The viral vector technology behind COVID-19 vaccines developed by Johnson & Johnson and AstraZeneca PLC is challenging to manufacture at scale, and the pandemic has strained supply chains that also serve the growing field of gene and cell therapy.

A viral vector is a modified virus used to deliver genetic material into cells. In the case of vaccines from J&J, AstraZeneca and China's CanSino Biologics Inc., as well as Russia's Sputnik V vaccine, the viral vector delivers genetic information that kickstarts an immune response to prevent COVID-19 infection.

These four vaccines, which emerged in late 2020 and early 2021, joined a list of gene and cell therapies that also make use of viral vectors, and data analytics and consulting company GlobalData forecasts 100 more of these therapies will be approved in the next six years, according to a May 24 report.

That number of approvals is likely to overload the relatively new and complicated manufacturing process that requires specialist facilities to supply the needed viral vectors.

Viral vector gene and cell therapies approved in the U.S. include Novartis AG's Zolgensma for spinal muscular atrophy and Kymriah for leukemia; lymphoma drug Yescarta from Gilead Sciences Inc.'s Kite arm; and vision loss therapy Luxturna from Roche Holding AG's Spark Therapeutics, among others. Additionally, two Ebola vaccines from J&J have been approved in Europe.
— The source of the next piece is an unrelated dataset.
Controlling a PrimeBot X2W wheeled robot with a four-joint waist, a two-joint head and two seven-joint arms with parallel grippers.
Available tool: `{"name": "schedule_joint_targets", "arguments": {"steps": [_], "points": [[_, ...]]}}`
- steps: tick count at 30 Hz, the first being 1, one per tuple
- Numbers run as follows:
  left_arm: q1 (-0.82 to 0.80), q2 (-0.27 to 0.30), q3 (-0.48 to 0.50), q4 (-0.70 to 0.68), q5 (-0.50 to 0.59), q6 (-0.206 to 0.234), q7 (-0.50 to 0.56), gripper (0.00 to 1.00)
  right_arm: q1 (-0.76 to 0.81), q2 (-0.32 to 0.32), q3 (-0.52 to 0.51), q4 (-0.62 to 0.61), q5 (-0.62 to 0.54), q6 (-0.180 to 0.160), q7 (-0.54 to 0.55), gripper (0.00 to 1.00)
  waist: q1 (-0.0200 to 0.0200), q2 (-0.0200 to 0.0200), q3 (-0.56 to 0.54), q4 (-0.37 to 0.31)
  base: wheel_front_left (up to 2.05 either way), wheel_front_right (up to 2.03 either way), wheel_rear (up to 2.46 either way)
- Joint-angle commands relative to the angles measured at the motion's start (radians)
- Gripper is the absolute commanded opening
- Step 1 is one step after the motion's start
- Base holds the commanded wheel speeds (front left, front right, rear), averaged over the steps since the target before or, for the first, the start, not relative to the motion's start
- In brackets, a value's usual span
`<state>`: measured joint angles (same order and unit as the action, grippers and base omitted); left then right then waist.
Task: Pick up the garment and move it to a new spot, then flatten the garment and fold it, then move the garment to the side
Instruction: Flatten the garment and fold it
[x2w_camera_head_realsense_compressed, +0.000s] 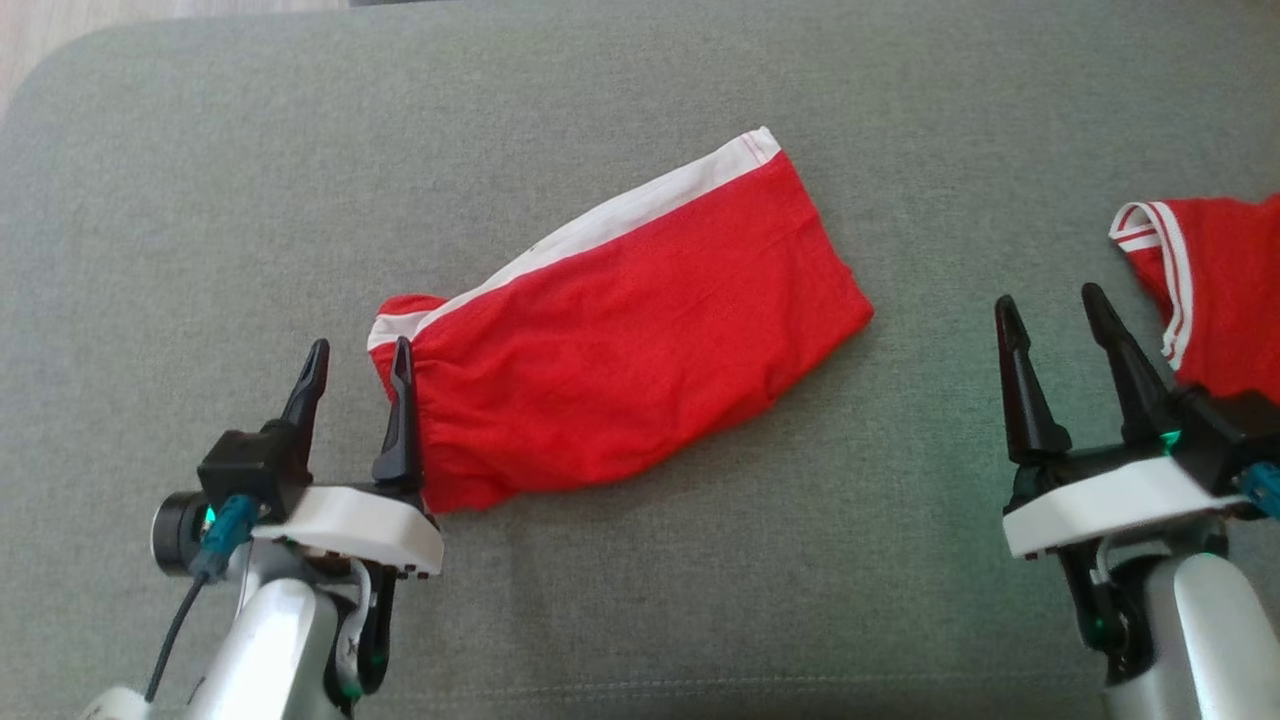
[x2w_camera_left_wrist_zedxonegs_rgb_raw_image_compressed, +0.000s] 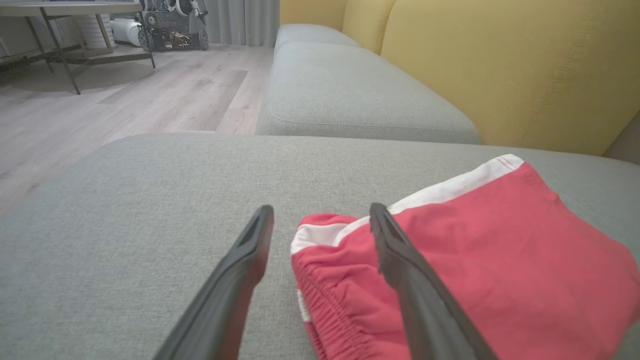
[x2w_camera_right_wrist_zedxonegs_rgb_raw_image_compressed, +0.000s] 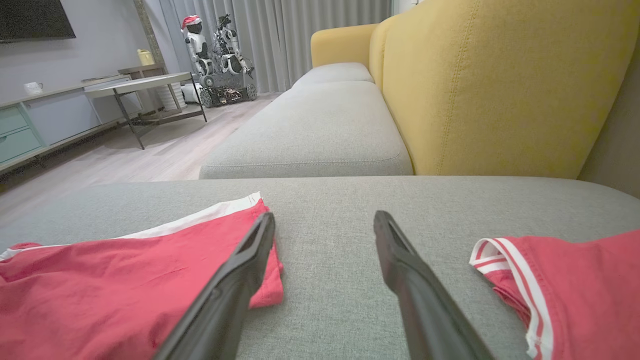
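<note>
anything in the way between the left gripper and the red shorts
Nothing visible. The open left gripper is right at the waistband end of the red shorts, on the grey cushion. The other red garment lies off to the right, by the right gripper.

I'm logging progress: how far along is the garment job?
Done, apparently: the red shorts lie flat and folded on the grey cushion. In hand: nothing; left pincer and right pincer are open and empty. Remaining: probably moving the shorts aside, perhaps toward the second red garment at the right.
</note>
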<state>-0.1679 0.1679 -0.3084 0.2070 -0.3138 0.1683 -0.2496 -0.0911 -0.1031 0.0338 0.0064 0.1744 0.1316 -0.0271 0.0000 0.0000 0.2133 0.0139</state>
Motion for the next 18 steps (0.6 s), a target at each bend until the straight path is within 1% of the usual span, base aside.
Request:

But the biopharma industry is developing a vast number of viral vector-based therapies and vaccines with more than 3,000 in the pipeline, according to GlobalData. A large majority of these are still in the preclinical stages and many years from reaching market, but the need for viral vector manufacturing is poised to grow exponentially, GlobalData PharmSource Associate Editor Fiona Barry told S&P Global Market Intelligence.

"This bottleneck has been brewing for a while, long before the pandemic," Barry said. "But any investments now are only going to be good, because aside from the current pandemic, we're always going to need vaccines for other infections."

Pharmaceutical companies that depend on viral vectors for existing or upcoming therapies and vaccines are scaling up facilities and developing more efficient processes, while contract manufacturers are building new sites, Barry said.

Some of the leading life sciences companies have invested in viral vector technology with acquisitions in the space, such as Thermo Fisher Scientific Inc.'s January purchase of Henogen SA, the viral vector manufacturing business of France's Groupe Novasep SAS, for about $880 million.

And in May, Charles River Laboratories International Inc. picked up viral vector specialist Vigene Biosciences Inc. for $350 million.

Other large-scale manufacturers of viral vectors include Catalent Inc. and Emergent BioSolutions Inc., although Emergent has faced challenges due to contamination concerns at a plant in Baltimore that produces the J&J COVID-19 vaccine.

Slow start for new tech

The viral vector bottleneck is not the result of a lack of investment on the part of manufacturers but rather the novelty of the technology, Barry said.

"It's just a new technology, relatively speaking," Barry said. "It's really comparable to biologics manufacturing of monoclonal antibodies, which are maybe a generation or two ahead — when they first came out, it was a slow process to make them."

A revolution in manufacturing monoclonal antibodies in a much faster way has led to drugs like AbbVie Inc.'s Humira becoming the best-selling treatment in the world, despite a challenging biological process at its core.

This could end up being the case for viral vectors, but the revolution will require standardization of processes along the way as well as viability from a cost perspective, Barry said.

Peter Marks, director of the U.S. Food and Drug Administration's Center for Biologics Evaluation and Research, addressed the challenges of gene therapy manufacturing in a March 2020 discussion.

"Manufacturing in this area is really a challenge," Marks said. "We're still making vectors much the same way that we made them at the turn of the millennium, and we really need to figure out how to move that forward."